If a line in the entries below includes "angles", show that line.

> Excerpts from a dataset:
..........

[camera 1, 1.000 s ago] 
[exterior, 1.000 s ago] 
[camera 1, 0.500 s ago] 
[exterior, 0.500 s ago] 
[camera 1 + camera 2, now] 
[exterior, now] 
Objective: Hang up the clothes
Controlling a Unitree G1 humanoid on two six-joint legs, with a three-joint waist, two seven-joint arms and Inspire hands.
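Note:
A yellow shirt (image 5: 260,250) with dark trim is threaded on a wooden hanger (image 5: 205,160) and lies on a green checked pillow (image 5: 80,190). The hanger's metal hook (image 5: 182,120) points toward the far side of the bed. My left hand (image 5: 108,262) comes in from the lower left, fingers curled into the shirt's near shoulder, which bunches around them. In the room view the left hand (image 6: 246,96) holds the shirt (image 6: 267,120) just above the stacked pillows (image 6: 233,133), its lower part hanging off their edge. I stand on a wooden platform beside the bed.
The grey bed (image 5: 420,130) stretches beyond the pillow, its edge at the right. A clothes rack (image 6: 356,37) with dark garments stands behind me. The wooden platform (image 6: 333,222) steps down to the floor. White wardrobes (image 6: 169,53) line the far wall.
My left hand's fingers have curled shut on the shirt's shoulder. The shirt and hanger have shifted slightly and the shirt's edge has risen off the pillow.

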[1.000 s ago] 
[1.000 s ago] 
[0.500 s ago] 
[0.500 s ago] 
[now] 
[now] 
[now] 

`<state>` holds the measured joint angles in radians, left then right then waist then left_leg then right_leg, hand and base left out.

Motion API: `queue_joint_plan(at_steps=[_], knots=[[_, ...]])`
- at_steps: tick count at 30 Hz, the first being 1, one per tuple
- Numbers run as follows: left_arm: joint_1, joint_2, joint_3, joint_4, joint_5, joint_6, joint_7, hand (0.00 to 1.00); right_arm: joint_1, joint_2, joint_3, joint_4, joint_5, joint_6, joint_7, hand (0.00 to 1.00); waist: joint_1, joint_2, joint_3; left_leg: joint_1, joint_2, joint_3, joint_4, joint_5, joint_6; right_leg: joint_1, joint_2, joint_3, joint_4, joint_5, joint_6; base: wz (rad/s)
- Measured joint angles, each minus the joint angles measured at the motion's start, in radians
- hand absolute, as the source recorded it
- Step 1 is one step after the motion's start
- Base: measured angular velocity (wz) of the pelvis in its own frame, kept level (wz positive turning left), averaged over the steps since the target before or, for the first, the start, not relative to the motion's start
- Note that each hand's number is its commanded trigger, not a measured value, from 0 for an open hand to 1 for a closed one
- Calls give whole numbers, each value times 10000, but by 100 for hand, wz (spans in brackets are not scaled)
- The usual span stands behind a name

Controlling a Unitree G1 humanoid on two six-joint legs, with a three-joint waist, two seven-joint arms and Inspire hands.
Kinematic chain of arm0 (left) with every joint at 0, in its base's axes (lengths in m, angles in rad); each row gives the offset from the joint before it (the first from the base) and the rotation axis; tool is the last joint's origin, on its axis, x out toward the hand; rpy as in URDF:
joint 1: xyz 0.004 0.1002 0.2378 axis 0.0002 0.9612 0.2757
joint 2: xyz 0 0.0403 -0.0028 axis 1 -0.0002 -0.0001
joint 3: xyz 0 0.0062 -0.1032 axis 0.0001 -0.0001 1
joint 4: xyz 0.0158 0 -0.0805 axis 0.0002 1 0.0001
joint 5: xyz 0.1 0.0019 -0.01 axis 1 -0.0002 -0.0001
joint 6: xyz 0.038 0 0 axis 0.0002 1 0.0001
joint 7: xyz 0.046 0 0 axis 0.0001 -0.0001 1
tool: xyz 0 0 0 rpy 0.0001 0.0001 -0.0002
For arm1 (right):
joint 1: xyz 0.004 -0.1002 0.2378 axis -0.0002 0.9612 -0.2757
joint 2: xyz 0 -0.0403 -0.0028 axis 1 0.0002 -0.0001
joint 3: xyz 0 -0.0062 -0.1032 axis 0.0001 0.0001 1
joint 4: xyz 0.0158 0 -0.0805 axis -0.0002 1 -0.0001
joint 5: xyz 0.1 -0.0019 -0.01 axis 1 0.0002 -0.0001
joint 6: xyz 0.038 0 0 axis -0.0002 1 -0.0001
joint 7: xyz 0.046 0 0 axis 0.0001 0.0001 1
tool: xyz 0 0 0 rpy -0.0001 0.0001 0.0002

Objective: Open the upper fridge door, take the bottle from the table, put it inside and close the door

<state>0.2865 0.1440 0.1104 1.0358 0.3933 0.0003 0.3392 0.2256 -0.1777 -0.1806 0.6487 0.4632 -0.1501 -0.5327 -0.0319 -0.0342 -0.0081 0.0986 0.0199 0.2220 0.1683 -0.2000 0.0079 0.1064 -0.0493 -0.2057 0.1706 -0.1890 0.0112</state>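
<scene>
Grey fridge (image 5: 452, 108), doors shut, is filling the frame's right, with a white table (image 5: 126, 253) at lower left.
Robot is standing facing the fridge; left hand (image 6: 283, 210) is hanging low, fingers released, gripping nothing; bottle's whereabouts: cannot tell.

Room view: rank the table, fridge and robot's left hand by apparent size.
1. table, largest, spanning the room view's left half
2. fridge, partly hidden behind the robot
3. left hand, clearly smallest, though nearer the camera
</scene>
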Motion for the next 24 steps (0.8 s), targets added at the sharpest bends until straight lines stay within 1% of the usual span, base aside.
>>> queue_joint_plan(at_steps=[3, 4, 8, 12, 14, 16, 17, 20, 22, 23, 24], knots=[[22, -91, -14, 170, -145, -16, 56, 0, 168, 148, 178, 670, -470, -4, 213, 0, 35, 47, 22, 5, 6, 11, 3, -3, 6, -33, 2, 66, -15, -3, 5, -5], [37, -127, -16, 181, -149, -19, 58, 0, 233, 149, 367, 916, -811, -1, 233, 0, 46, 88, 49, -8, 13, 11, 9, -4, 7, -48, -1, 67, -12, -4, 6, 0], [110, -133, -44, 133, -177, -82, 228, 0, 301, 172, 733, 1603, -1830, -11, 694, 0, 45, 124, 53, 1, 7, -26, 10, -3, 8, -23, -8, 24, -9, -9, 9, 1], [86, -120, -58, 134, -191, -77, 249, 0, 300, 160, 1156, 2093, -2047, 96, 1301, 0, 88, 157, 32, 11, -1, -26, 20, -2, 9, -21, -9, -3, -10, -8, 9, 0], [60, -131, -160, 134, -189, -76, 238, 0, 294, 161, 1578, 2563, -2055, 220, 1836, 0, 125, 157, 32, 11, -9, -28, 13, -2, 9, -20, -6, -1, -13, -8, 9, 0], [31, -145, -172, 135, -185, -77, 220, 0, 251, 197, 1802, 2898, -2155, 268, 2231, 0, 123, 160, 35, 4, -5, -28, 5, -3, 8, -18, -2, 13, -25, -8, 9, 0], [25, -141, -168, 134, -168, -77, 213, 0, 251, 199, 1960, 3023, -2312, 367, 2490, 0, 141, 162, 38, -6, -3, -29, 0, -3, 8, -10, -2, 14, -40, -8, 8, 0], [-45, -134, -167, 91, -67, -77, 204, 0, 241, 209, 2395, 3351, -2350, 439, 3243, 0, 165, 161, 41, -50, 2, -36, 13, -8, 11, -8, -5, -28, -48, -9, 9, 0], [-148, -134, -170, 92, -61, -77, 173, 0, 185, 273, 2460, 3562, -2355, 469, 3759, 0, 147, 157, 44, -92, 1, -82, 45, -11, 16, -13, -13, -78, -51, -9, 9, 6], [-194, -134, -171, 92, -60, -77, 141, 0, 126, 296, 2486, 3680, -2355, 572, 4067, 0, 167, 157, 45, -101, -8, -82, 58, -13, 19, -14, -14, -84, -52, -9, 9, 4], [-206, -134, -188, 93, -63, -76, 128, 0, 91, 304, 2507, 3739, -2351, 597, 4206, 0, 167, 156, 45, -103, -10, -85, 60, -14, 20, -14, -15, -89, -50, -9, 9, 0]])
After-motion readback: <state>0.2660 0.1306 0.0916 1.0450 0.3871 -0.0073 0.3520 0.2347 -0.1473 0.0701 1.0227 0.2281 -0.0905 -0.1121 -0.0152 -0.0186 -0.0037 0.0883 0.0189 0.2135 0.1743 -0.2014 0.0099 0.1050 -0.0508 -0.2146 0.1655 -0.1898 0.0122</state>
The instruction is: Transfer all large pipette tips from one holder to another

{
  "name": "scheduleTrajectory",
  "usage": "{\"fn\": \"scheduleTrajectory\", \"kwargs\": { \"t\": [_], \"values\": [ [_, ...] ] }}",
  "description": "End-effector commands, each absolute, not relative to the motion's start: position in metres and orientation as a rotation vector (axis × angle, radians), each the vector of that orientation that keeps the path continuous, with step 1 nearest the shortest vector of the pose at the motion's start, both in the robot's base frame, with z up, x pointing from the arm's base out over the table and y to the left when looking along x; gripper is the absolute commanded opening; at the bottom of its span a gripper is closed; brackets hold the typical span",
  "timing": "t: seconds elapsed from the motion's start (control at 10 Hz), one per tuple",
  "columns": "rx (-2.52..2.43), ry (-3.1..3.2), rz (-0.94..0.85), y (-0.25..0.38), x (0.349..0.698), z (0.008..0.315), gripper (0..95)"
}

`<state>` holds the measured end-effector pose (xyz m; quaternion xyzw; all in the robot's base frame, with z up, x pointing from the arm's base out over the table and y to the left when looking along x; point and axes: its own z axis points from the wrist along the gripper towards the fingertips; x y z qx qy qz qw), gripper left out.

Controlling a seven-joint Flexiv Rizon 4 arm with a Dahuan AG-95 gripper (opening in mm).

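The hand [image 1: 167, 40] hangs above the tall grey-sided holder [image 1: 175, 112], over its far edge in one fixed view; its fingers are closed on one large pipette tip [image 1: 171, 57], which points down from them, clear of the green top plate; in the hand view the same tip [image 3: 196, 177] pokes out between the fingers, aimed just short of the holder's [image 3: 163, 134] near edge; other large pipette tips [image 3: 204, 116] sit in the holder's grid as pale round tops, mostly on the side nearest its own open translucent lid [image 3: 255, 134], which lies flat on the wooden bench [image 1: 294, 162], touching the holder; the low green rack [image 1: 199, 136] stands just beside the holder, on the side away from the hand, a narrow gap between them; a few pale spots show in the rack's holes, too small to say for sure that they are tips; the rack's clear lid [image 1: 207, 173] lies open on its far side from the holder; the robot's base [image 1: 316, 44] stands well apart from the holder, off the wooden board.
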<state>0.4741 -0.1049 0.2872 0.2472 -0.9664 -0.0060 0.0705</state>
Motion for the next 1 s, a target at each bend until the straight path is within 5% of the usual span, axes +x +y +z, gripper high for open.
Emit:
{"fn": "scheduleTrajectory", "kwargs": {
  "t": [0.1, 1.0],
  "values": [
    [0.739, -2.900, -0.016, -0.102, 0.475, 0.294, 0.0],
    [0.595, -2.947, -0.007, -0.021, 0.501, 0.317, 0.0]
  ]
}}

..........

> Your solution:
`<state>` holds the measured joint angles in radians, left then right then waist then left_leg then right_leg, hand and base left out.
- Measured joint angles, each minus the joint angles measured at the motion's start, in radians
Kinematic chain of arm0 (left) with every joint at 0, in its base's axes (lengths in m, angles in rad); each row gives the offset from the joint before it (the first from the base) and the rotation axis; tool is the last joint's origin, on its axis, x out toward the hand; rpy as in URDF:

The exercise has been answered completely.